Now, with compound (stacked) gears this is not the case and each compound gear contributes to the ratio.
-Mark
Sometimes the charts don't match what's in the manual on some machines.  Hopefully not the case for yours


----------



## brino (Oct 27, 2022)

I believe @jaek is right.

use this configuration:





With gear "B" being any size the fills the gap.

NOT this one:






Brian


----------



## Bi11Hudson (Oct 27, 2022)

Many years back, I had acquired a Horrible Fright 6X12 to keep in my locker at work. The whys and wherefores of that were involved with paperwork and don't fit here. Overall, I found the machine loose, very loose, but usable out of the box. The fact that the gears are plastic should indicate that there isn't much torque transmitted with them. The lead screw was 16TPI, not real ACME but (Asian?) a trapezoidal thread of some sort. It *could* have been metric .625mm or so.

Might I suggest using a piece of PVC pipe to learn to cut threads. The accepted depth of cut for a small lathe is around .005, give or take. I use less but mostly do very fine threads. By using PVC to get a "feel" for the machine, stress on the gears is reduced. The gear placement is important. 


brino said:


> I believe @jaek is right.
> 
> use this configuration:
> View attachment 424854
> ...


Spacers are provided (should be) to move the gears in or out on the shaft as appropriate. For the finer pitches, there must be a "stacked" gear set. Trying with the tool pulled back will give a "feel" for the gear train. There should be a "wobble" in the gears but no slippage. A piece of paper rolled in as the banjo is set will give a fair spacing. 

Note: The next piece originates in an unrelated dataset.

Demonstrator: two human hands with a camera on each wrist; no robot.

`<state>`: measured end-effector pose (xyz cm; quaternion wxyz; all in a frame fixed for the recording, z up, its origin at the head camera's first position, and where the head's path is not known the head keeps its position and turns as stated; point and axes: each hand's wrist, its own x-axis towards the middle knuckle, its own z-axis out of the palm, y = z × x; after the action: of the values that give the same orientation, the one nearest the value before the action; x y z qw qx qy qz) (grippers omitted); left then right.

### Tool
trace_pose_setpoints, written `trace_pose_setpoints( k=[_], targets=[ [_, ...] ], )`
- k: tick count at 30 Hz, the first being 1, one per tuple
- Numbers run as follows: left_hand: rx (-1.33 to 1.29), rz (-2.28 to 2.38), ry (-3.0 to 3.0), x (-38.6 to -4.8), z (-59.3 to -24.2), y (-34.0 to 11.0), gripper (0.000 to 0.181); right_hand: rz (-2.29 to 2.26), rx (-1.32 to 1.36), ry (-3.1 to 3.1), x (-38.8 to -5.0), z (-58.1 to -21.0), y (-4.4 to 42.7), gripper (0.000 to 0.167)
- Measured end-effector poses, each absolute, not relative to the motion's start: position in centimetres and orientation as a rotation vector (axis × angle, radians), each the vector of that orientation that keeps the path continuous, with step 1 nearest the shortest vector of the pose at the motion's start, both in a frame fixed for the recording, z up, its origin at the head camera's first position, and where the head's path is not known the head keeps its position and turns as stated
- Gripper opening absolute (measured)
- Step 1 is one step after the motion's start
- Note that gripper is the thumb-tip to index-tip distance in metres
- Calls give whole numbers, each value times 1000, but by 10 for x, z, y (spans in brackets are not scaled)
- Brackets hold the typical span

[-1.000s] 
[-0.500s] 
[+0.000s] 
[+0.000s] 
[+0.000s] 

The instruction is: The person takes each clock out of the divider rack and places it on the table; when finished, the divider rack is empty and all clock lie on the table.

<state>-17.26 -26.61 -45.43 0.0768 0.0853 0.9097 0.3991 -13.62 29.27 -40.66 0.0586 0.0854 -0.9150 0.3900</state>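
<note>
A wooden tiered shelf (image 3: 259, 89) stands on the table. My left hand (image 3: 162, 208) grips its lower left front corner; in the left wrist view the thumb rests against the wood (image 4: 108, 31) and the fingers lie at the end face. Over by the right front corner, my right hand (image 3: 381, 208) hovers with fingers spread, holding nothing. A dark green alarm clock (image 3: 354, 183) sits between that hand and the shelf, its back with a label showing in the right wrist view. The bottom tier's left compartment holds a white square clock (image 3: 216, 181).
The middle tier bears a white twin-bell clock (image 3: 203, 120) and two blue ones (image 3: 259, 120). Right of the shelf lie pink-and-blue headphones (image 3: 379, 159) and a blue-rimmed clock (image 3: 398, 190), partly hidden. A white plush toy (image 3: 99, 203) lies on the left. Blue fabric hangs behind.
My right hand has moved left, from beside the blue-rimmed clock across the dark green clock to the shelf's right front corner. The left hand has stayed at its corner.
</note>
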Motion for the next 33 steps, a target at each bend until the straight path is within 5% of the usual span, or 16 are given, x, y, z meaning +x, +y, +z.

There is a possibility that when things feel too stiff, something is dragging on the lead screw. Make sure the half nuts and the feed feather (if used) are not coming on at the same time. Try rotating the feed screw by hand, with the gears and half nuts disconnected. There should be minimal drag, just the bearings. There are many causes for dragging, especially since the machine has been in use for a while. Those cannot be adaquitely covered without hands-on experience. Normal troubleshooting is to seperate half of the machine and see which half is dragging. Then half again and again until the problem is down to one part or function.

.


----------



## mmcmdl (Oct 27, 2022)

Last night I had the oppurtunity to mess around with a 7 lead threaded leadscrew . Of course it was hardened . The bearing journals were worn from .591 down to less than .250 and snapped the shaft . The timing belt pulley wore thru the bearing housing all the way thru the snap ring groove .   No extras , had to machine a longer shaft to get the line going . First night back from vacation is always a blast .


----------



## Mrfix71 (Oct 28, 2022)

Thanks so much for clarifying the gear setup. I feel rather dumb for making it more complicated than it needed to be!
Good idea on the pvc pipe to practice on. 

Previously gave up playing with that stamped banjo and machined one out of flat aluminum, copying one I saw online somewhere. It seems so much easier to get the setup installed, and used it once with a flip-up threading tool that I made a year or so before. Things seemed to be going great and I was excited......before realizing I destroyed the part by threading backwards. Instead of lashing out at everything, I displayed great restraint and quietly turned the lights off and departed from the crime scene for the evening.  lol


----------



## homebrewed (Nov 1, 2022)

Mrfix71 said:


> Thanks so much for clarifying the gear setup. I feel rather dumb for making it more complicated than it needed to be!
> Good idea on the pvc pipe to practice on.
> 
> Previously gave up playing with that stamped banjo and machined one out of flat aluminum, copying one I saw online somewhere. It seems so much easier to get the setup installed, and used it once with a flip-up threading tool that I made a year or so before. Things seemed to be going great and I was excited......before realizing I destroyed the part by threading backwards. Instead of lashing out at everything, I displayed great restraint and quietly turned the lights off and departed from the crime scene for the evening.  lol


Making mistakes can be a part of learning a new procedure.  Now you know one more thing NOT to do!

It's all good.


----------